Che fare? Come si può da un lato “indebolire” il dollaro e consentire una re-industrializzazione del paese e nel contempo rafforzarlo in un’ottica MAGA? La “National Security” (sicurezza nazionale) è una cosa molto sentita nelle stanze dell’amministrazione presidenziale USA, al punto che esiste un segretissimo ufficio, a cui hanno accesso in pochissimi, chiamato “Office of Foreign Assets Control.” È da lì che partono le direttive da cui dipendono le negoziazioni economiche tra gli USA e i singoli paesi, rendendo il biglietto verde un’arma negoziale oltre che uno strumento di scambio commerciale.
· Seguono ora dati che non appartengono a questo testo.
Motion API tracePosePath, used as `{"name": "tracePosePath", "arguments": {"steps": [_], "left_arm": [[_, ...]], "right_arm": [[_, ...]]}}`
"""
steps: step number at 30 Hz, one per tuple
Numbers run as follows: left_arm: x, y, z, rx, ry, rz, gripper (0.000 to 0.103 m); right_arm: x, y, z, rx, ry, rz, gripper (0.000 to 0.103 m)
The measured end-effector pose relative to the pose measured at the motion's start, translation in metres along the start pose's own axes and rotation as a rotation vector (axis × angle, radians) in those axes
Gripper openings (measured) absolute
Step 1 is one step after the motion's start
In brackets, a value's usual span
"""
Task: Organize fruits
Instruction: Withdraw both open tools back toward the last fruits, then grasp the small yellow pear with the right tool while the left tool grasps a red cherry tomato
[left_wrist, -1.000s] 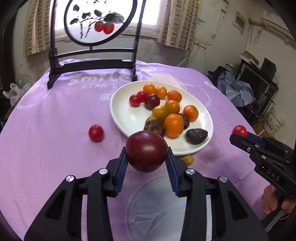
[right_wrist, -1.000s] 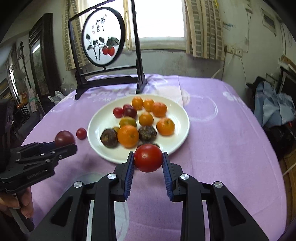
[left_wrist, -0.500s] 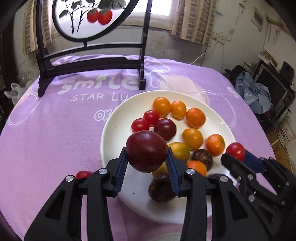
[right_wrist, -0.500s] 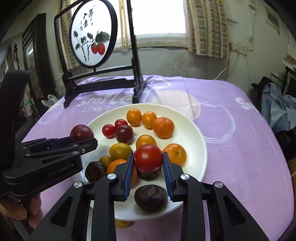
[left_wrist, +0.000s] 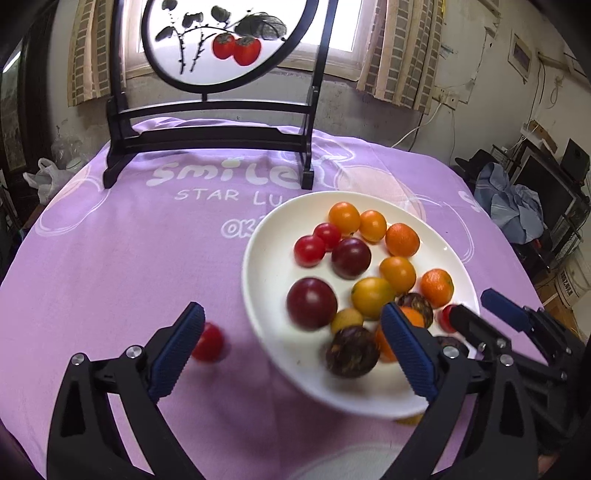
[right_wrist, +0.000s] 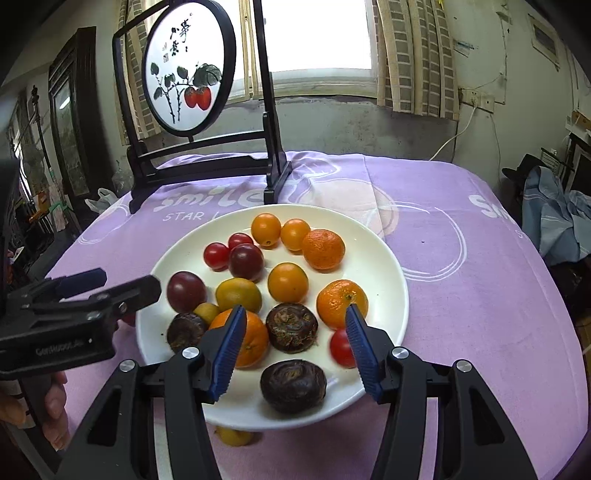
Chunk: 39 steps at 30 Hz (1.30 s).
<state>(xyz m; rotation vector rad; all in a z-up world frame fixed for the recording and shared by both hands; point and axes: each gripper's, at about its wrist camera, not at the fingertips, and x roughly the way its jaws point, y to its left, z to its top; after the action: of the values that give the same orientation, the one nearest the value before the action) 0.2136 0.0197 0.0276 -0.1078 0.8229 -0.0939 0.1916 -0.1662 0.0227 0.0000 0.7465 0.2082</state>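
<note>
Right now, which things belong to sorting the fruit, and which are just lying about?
Job:
white plate of fruit
red tomato on the purple cloth
yellow fruit by the plate's near rim
left tool and right tool, both open

Lying about:
painted screen
blue clothes

The right gripper (right_wrist: 295, 345) hung over the near side of the white plate (right_wrist: 384, 258), its blue-padded jaws spread wide with nothing between them. A small red tomato (right_wrist: 341, 348) lay on the plate just inside the right pad, looking slightly blurred. The left gripper (right_wrist: 110, 286) reached in from the left edge, jaws apart, beside a dark red plum (right_wrist: 185, 291).
</note>
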Motion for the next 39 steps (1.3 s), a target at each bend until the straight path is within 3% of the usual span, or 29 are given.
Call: {"name": "tracePosePath", "arguments": {"steps": [2,8,13,17,25,32,36,39], "left_arm": [[-0.009,0.009,-0.008,-0.012,0.001,0.010,0.095],[-0.024,0.034,-0.032,-0.073,0.005,0.030,0.096],[-0.025,0.053,-0.053,-0.089,-0.005,0.099,0.096],[-0.025,0.065,-0.056,-0.079,0.007,0.111,0.096],[-0.030,0.071,-0.057,-0.085,0.013,0.089,0.096],[-0.023,0.080,-0.057,-0.117,0.037,0.090,0.096],[-0.019,0.082,-0.058,-0.127,0.048,0.087,0.096],[-0.016,0.081,-0.059,-0.121,0.059,0.091,0.096]], "right_arm": [[-0.008,0.003,-0.002,-0.001,-0.013,0.004,0.066],[-0.025,0.015,-0.017,-0.022,-0.001,0.019,0.066],[-0.041,0.024,-0.035,-0.062,0.022,0.056,0.066],[-0.044,0.022,-0.052,-0.039,0.064,0.058,0.066],[-0.022,0.044,-0.080,-0.090,0.171,-0.028,0.066],[0.009,0.058,-0.076,-0.118,0.221,-0.111,0.053],[0.017,0.063,-0.068,-0.125,0.223,-0.116,0.031],[0.019,0.062,-0.066,-0.107,0.222,-0.114,0.029]]}}
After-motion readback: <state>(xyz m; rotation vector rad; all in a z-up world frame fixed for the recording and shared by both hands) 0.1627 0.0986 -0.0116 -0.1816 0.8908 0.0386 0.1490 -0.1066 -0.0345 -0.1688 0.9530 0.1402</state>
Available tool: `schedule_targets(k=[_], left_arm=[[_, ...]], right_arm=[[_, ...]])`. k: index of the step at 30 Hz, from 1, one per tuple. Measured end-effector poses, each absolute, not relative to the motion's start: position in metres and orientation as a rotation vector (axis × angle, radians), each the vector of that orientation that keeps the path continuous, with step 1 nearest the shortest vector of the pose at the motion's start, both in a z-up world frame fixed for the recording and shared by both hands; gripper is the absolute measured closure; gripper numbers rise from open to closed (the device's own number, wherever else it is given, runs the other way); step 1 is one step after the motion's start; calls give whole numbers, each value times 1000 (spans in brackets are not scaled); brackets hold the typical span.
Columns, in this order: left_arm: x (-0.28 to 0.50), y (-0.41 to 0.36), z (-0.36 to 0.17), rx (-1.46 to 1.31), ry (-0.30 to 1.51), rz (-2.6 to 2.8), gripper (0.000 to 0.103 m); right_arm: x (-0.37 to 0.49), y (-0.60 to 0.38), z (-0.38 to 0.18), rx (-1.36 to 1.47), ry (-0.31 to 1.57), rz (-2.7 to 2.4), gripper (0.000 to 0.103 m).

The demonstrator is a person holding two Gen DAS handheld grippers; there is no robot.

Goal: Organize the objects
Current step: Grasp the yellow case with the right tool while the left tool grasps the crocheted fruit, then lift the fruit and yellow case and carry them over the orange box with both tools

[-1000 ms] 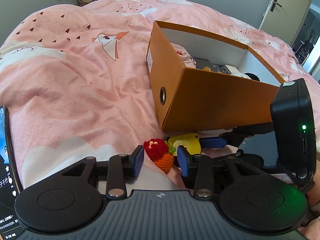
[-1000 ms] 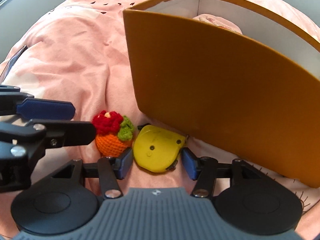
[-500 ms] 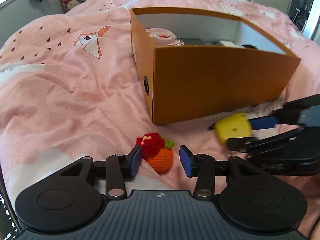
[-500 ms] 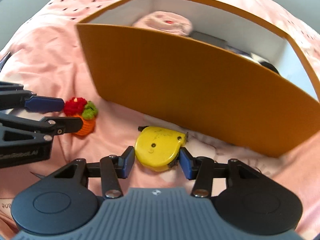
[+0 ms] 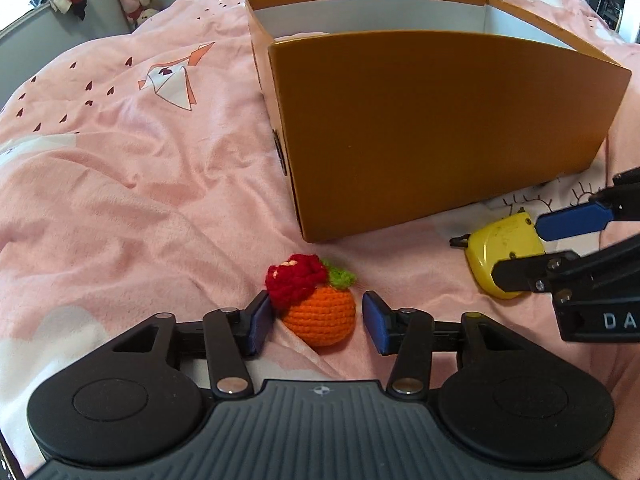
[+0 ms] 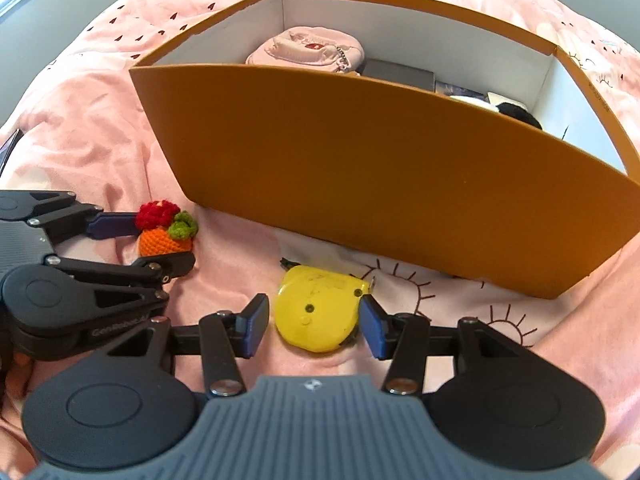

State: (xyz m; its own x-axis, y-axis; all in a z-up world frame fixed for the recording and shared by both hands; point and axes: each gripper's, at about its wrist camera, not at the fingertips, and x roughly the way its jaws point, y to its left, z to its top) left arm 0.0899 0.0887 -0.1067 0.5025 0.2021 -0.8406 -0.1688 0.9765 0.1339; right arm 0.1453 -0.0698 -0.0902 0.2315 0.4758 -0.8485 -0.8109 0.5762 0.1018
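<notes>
Both claws shifted right along pink duvet beside orange box

From the left wrist view, the tall orange cardboard box hides its own contents behind its near wall. In the right wrist view, a dark flat item and a black-and-white furry thing at 1 o'clock show only partly above that wall, unidentifiable.
</notes>
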Motion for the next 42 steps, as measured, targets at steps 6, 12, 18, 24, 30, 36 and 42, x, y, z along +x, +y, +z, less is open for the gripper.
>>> schedule_targets(k=[6, 12, 18, 24, 30, 36, 42], left_arm=[[89, 94, -104, -8, 1007, 221, 54], [87, 96, -101, -34, 994, 216, 55], [79, 99, -93, -62, 953, 195, 56], [68, 101, -71, -90, 890, 169, 57], [64, 99, -30, -124, 814, 80, 57], [81, 105, 16, -145, 760, -19, 57], [119, 121, 52, -102, 721, -63, 57]], right_arm=[[141, -67, -91, -425, 999, 914, 42], [143, -63, -105, -449, 1033, 888, 49], [145, -71, -95, -411, 1034, 925, 50], [141, -84, -66, -353, 980, 995, 50], [139, -94, -23, -330, 866, 1103, 50], [165, -89, 20, -295, 814, 1186, 50], [209, -56, 38, -314, 836, 1212, 50]])
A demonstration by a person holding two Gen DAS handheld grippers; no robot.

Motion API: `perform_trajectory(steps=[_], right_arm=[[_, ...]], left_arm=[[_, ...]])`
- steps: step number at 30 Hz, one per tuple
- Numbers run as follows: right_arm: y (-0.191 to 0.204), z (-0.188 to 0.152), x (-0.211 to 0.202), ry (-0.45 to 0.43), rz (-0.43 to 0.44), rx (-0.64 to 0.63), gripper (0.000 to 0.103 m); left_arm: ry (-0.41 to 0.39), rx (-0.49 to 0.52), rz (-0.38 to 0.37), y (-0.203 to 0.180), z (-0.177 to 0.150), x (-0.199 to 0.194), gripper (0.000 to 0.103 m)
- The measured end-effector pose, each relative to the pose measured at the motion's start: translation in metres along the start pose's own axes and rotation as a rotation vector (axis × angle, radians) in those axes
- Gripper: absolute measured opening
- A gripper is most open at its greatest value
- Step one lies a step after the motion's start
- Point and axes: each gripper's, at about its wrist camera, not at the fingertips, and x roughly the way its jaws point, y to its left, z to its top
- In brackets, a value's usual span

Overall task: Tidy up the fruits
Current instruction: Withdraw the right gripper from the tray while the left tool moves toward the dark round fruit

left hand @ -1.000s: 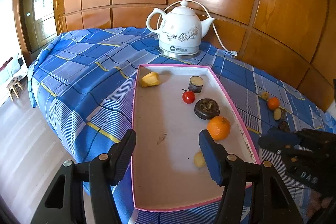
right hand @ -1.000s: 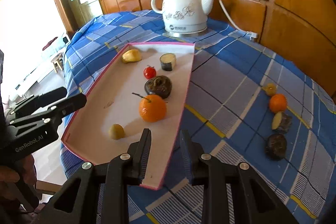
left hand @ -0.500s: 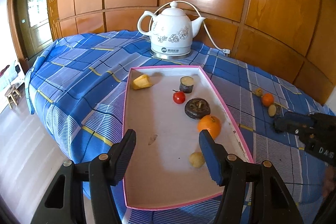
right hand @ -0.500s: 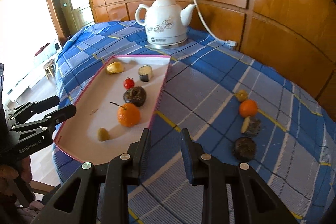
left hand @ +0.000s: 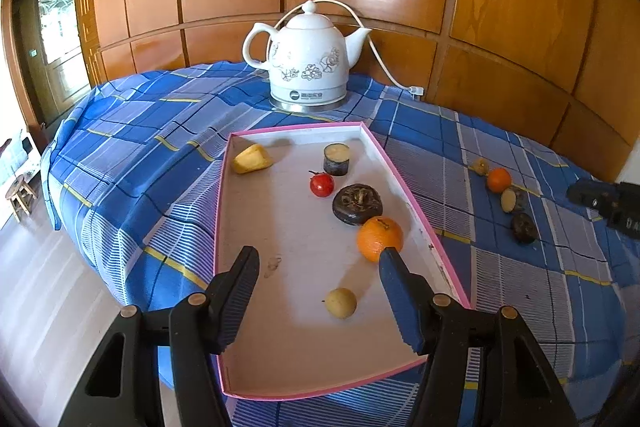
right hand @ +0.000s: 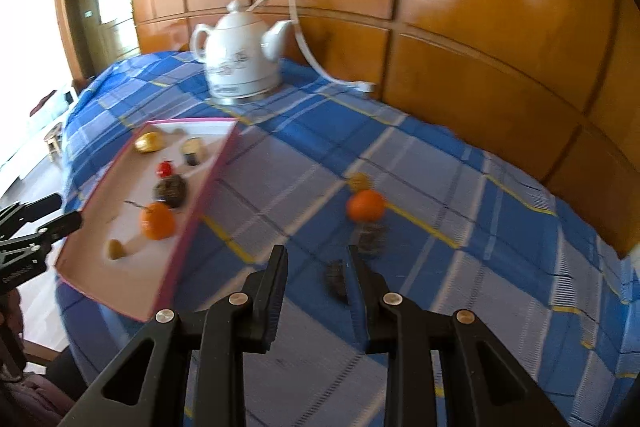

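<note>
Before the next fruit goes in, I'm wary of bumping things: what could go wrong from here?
The right gripper hangs empty, jaws nearly shut, over the dark fruit on the cloth; unless it opens wider it may knock the fruit aside. The loose fruits lie close together, so grabbing one could roll the small orange. The tray overhangs the table's edge near the left gripper; pressing there might tip it.

White kettle (left hand: 306,61) stands on checked cloth (left hand: 132,131).
</note>
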Motion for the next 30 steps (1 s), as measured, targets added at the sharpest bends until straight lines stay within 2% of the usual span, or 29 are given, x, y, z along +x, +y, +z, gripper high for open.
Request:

Pensate, ad esempio, all’esclusione della Russia (ma anche di altri paesi “nemici”) dal sistema di pagamenti internazionali SWIFT. Non vi sono conferme (né smentite) che il piano di lungo termine per indebolire il dollaro preveda la trasformazione del debito pubblico USA in mano agli stati esteri da titoli a rendimenti periodici (con cedole trimestrali, semestrali o annuali) in titoli con scadenze lunghissime (si parla di 100 anni) detti “zero coupon”, ovvero che non offrono cedole ma vengono venduti con uno sconto sul valore nominale. Il rendimento del titolo è nello sconto.



È evidente che questo tipo di strumento alleggerisce il bilancio statale degli oneri degli interessi annuali da pagare (al momento il peso sul bilancio annuale USA è arrivato a $ 1 trilione - ovvero un milione di miliardi!) liberando risorse per altri scopi a difesa della “National Security” (riarmamento incluso). Il teorema del Sig. Stephen Miran non è per nulla campato in aria, richiede tempo e un supporto da parte della FED. Ma i vantaggi in termini di volatilità dei tassi di cambio dollaro/resto del mondo, i benefici sul bilancio federale e la struttura industriale americana conseguente elevano la posta in gioco a livelli altissimi. Ma chi accetterebbe un simile scambio? Intanto si partirebbe dai paesi che hanno più da perdere in un confronto con gli USA, anche considerando che (come disse J.M. Keynes a suo tempo) “nel lungo periodo saremo tutti morti.” E per fare quell’offerta che nessuno può rifiutare, quale strumento è più convincente di un dazio?

Il percorso di indebolimento del dollaro probabilmente dovrà passare per una fase di rafforzamento, proprio a causa dei dazi, che verranno, a loro volta, usati come mezzi di scambio. Non a caso Trump ha più volte indicato che le intenzioni sono di attirare investimenti esteri negli USA in cambio di un alleggerimento dei dazi. Lo ha fatto con l’Europa, lo sta già facendo con la Cina. E, a seguire, con Russia, paesi arabi etc. In questo modo, la fiducia nell’economia USA cresce, insieme al suo PIL, e la macchina riparte a pieno regime. Cos’altro si può desiderare? Insomma, sarebbe davvero miope considerare l’attuale amministrazione USA sprovveduta e strafottente. Al contrario, qualora riuscisse nel suo intento, Trump potrebbe essere l’artefice di un cambiamento radicale negli scenari economici e geopolitici mondiali. La dottrina Monroe nel corso del tempo (risale al 1820) ha solamente ampliato i confini ma resta sempre la stessa, a prescindere da chi governa: non si tollereranno interferenze di altri stati nell’esercizio dell’egemonia USA nel mondo. Costi quel che costi, e più non domandare.